All of lore.kernel.org
 help / color / mirror / Atom feed
From: Alex Kogan <alex.kogan@oracle.com>
To: linux@armlinux.org.uk, peterz@infradead.org, mingo@redhat.com,
	will.deacon@arm.com, arnd@arndb.de, longman@redhat.com,
	linux-arch@vger.kernel.org, linux-arm-kernel@lists.infradead.org,
	linux-kernel@vger.kernel.org, tglx@linutronix.de, bp@alien8.de,
	hpa@zytor.com, x86@kernel.org, guohanjun@huawei.com,
	jglauber@marvell.com
Cc: steven.sistare@oracle.com, daniel.m.jordan@oracle.com,
	alex.kogan@oracle.com, dave.dice@oracle.com
Subject: [PATCH v10 4/5] locking/qspinlock: Introduce starvation avoidance into CNA
Date: Fri,  3 Apr 2020 16:59:29 -0400	[thread overview]
Message-ID: <20200403205930.1707-5-alex.kogan@oracle.com> (raw)
In-Reply-To: <20200403205930.1707-1-alex.kogan@oracle.com>

Keep track of the number of intra-node lock handoffs, and force
inter-node handoff once this number reaches a preset threshold.
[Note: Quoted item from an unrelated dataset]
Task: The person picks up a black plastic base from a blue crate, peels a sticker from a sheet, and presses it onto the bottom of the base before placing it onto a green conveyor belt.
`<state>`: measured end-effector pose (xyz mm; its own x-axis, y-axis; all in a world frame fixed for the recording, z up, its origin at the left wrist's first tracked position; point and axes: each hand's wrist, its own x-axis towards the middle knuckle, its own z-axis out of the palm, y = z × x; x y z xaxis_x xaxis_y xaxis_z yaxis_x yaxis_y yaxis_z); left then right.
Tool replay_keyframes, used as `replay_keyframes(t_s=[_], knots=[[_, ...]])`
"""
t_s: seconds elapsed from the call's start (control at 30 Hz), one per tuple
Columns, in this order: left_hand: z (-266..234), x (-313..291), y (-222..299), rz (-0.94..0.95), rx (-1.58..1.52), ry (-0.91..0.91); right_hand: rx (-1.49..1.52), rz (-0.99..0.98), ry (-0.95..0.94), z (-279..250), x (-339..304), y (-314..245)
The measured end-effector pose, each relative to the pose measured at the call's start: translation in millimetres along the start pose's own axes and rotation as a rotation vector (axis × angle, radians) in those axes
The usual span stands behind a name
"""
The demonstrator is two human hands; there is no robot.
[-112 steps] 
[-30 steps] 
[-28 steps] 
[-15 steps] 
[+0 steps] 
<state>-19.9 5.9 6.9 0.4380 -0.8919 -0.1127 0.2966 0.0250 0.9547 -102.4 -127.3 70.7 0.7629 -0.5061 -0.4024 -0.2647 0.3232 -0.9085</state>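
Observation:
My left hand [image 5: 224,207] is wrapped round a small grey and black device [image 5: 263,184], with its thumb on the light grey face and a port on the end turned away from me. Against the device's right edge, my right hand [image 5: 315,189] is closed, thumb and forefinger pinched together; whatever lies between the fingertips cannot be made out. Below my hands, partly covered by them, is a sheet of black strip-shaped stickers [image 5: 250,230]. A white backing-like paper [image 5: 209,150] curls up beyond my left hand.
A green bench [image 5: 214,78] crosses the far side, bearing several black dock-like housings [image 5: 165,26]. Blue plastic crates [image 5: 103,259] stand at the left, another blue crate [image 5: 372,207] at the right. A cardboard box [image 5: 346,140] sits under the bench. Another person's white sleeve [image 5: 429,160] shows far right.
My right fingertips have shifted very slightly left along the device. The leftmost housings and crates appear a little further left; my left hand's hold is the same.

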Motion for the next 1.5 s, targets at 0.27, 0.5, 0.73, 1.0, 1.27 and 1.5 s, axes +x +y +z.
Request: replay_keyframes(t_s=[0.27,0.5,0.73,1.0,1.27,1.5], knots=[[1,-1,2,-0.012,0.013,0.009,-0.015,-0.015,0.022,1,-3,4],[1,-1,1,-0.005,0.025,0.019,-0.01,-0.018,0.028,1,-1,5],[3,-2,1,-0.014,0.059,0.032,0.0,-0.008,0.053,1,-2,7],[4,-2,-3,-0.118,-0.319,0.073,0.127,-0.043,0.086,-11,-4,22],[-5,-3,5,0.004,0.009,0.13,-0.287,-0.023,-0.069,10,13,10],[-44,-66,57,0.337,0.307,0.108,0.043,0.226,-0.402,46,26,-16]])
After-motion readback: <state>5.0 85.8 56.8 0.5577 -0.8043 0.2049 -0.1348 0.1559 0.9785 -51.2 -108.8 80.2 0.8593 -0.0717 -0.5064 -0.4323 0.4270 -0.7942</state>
The default value for the threshold can be overridden with
the new kernel boot command-line option "numa_spinlock_threshold".
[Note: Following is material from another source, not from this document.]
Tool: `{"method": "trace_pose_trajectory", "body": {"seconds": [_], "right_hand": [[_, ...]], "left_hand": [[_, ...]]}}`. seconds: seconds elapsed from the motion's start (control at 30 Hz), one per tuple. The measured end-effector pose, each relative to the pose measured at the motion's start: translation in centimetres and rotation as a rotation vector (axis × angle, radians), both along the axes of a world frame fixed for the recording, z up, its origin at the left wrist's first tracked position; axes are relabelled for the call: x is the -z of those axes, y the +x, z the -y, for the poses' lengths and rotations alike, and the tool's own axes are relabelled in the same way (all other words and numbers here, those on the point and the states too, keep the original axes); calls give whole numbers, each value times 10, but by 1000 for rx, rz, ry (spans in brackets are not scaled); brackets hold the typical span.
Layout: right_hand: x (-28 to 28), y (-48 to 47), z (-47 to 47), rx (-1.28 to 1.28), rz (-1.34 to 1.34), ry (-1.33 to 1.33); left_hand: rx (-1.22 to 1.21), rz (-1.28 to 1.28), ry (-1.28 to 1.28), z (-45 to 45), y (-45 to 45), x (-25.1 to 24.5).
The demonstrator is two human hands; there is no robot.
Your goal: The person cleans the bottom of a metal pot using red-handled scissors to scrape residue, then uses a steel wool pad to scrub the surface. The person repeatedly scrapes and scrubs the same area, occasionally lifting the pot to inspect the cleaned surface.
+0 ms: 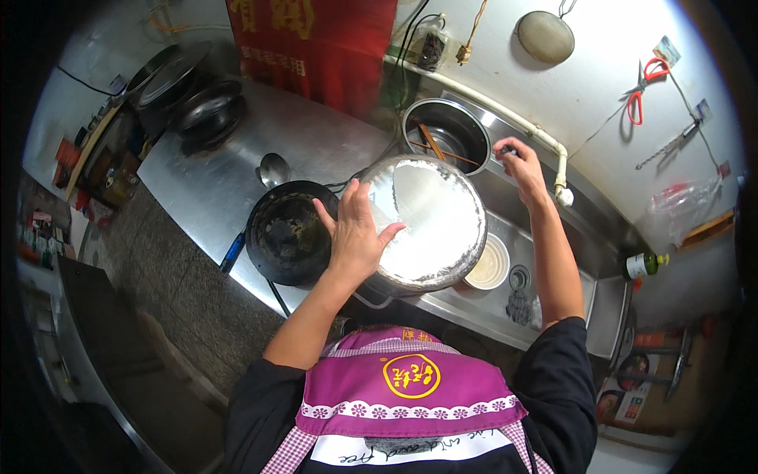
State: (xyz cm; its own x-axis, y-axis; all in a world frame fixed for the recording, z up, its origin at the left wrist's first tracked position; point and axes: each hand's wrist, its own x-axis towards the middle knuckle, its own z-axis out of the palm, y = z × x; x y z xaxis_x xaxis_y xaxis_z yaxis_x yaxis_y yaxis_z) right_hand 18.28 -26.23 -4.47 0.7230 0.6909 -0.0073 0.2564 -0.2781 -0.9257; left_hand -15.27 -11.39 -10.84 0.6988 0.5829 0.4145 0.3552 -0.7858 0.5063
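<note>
My left hand (356,240) lies with spread fingers on the upturned bottom of a large metal pot (441,219), which rests at the sink's left edge. My right hand (518,163) is raised over the back of the sink, its fingers curled round a small dark metallic thing, perhaps a scourer. Beside it stands a dark-inside metal pot (447,127) with chopsticks in it. A white bowl (490,263) holding something pale sits in the sink, partly hidden by the large pot. Left of my left hand is a black pan (290,231).
The steel counter (331,127) carries a metal ladle (273,170), a blue-and-black handle (234,252) and dark woks (207,115). The steel sink (527,237) has a drain (519,277). A white pipe (503,112) runs along the wall, where a strainer (546,37) and red-handled scissors (642,89) hang.
</note>
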Motion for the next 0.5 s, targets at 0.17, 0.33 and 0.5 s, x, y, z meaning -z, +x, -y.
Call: {"method": "trace_pose_trajectory", "body": {"seconds": [0.17,0.33,0.5], "right_hand": [[4,-38,13,-106,147,-209],[-5,-74,-33,-124,549,-201],[-1,-93,-79,-72,650,-286]], "left_hand": [[3,11,28,0,1,1],[10,16,26,-1,-1,1],[30,28,-5,0,-1,-3]]}}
Signed-off-by: Alex Kogan <alex.kogan@oracle.com>
Reviewed-by: Steve Sistare <steven.sistare@oracle.com>
Reviewed-by: Waiman Long <longman@redhat.com>
---
 .../admin-guide/kernel-parameters.txt         |  8 +++
 kernel/locking/qspinlock.c                    |  3 +
 kernel/locking/qspinlock_cna.h                | 55 ++++++++++++++++---
 3 files changed, 59 insertions(+), 7 deletions(-)

diff --git a/Documentation/admin-guide/kernel-parameters.txt b/Documentation/admin-guide/kernel-parameters.txt
index cf3ede858e01..c23bbf49024b 100644
--- a/Documentation/admin-guide/kernel-parameters.txt
+++ b/Documentation/admin-guide/kernel-parameters.txt
@@ -3249,6 +3249,14 @@
 			Not specifying this option is equivalent to
 			numa_spinlock=auto.
 
+	numa_spinlock_threshold=	[NUMA, PV_OPS]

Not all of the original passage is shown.